======== Data provided ========

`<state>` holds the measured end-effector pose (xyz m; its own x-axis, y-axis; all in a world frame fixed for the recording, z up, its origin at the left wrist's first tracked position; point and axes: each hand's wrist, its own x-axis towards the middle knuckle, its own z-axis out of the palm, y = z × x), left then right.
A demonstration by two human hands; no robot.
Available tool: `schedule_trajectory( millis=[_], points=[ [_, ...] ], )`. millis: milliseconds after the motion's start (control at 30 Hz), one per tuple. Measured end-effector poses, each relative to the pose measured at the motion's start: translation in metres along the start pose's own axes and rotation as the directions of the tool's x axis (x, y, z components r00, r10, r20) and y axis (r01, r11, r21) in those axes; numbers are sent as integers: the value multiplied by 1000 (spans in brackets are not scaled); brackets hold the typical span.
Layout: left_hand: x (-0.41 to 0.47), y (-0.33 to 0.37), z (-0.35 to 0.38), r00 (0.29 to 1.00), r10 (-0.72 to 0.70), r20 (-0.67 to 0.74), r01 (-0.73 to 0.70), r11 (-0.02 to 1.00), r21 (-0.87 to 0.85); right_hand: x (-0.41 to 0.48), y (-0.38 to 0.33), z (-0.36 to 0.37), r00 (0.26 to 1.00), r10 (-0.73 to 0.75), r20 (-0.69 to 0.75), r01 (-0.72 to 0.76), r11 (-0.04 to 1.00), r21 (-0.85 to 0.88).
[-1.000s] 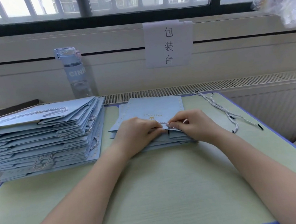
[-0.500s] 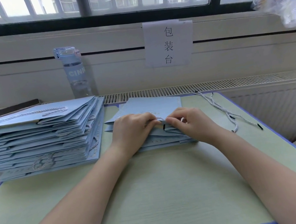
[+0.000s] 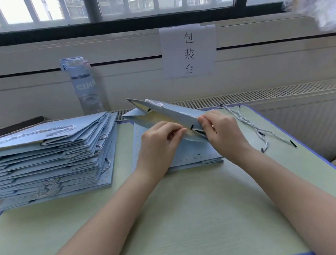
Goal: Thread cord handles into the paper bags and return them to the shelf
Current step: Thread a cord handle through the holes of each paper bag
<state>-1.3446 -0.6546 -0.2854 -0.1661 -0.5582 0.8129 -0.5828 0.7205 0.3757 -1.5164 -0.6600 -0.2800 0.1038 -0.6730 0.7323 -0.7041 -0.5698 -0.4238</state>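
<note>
While both hands are gripping it, the paper bag (image 3: pixel 174 115) is hanging in the air just above a small stack of flat bags (image 3: pixel 188 160) at the middle of the table (image 3: pixel 175 222). No writing on the bag is legible. Its long axis is running from the hands away and to the left, and the far end is tipping upward and splitting into two pointed corners. The bag is gaping slightly, showing a pale yellowish inside. A white cord handle (image 3: pixel 154 102) is looping out near the far end; a black cord tip (image 3: pixel 192 127) is protruding from the wall between the hands.

The left hand (image 3: pixel 158 143) is curling its fingers, with thumb and forefinger pinching the bag's near edge just beside that tip. The right hand (image 3: pixel 221 133) is clasping the bag's near end between thumb and bent fingers.

Loose cords (image 3: pixel 255 128) are lying to the right, apart from the small stack. A tall stack of bags (image 3: pixel 49 156) — several with cords showing — is sitting on the left. Behind it a water bottle (image 3: pixel 84 84) is standing upright, lettered "CINN" as far as can be read. A paper sign (image 3: pixel 189 51) on the wall is reading 包装台, top to bottom.
</note>
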Motion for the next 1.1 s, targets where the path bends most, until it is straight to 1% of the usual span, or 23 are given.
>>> schedule_trajectory(
  millis=[33, 100, 167, 233, 300, 367, 467, 533, 633, 700, 767, 833, 867, 933, 1000, 1033, 1100],
  points=[
    [1, 4, 0, 995, -101, 24, 101, 995, -14, -1, 1, 2, 1000, -7, 7, 7, 1000, -10],
    [0, 9, 2, 951, -289, 111, 292, 956, -18, -5, 2, 7, 999, -29, 39, 30, 999, -28],
    [-1, 10, 4, 888, -421, 186, 431, 902, -14, -8, 2, 13, 997, -49, 63, 51, 998, -33],
    [-2, 8, 5, 819, -514, 257, 527, 849, 18, -9, 1, 17, 993, -76, 86, 80, 996, -36],
    [-2, 5, 5, 764, -565, 312, 582, 812, 46, -10, 0, 19, 989, -103, 110, 108, 993, -46],
    [-1, 1, 4, 735, -586, 342, 616, 787, 23, -10, -1, 20, 987, -110, 117, 116, 992, -50],
    [1, 0, 4, 702, -610, 368, 661, 750, -18, -9, -1, 21, 987, -126, 98, 131, 990, -55],
    [2, 1, 3, 679, -621, 391, 679, 734, -12, -11, -1, 21, 985, -144, 99, 150, 987, -55],
    [4, 1, 0, 674, -617, 406, 682, 731, -23, -9, -1, 22, 987, -129, 91, 135, 989, -65],
    [4, 1, -1, 704, -586, 401, 657, 752, -53, -6, 3, 19, 995, -92, 39, 95, 992, -82],
    [2, 2, -1, 776, -525, 349, 583, 808, -80, -3, 9, 13, 998, -62, 5, 63, 995, -82],
    [-1, 3, -1, 874, -418, 245, 450, 889, -86, -4, 12, 10, 998, -62, 14, 63, 995, -77],
    [-2, 3, -1, 920, -342, 193, 360, 931, -65, -5, 12, 10, 998, -64, 23, 65, 995, -72],
    [-3, -2, 0, 983, -160, 90, 158, 987, 27, -5, 8, 10, 997, -74, 20, 75, 995, -63],
    [-2, -8, -1, 1000, 2, -14, 1, 986, 169, -3, 5, 9, 995, -95, 10, 95, 993, -68],
    [-1, -11, -1, 997, 63, -46, -50, 967, 249, -2, 4, 8, 994, -107, 11, 107, 992, -73],
    [1, -15, -2, 987, 147, -59, -115, 921, 372, -2, 5, 5, 991, -129, 15, 130, 989, -75]
  ],
)
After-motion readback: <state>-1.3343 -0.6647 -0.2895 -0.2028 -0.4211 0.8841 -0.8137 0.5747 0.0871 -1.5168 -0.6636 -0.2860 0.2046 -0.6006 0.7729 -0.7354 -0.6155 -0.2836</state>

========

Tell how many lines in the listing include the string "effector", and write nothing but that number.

2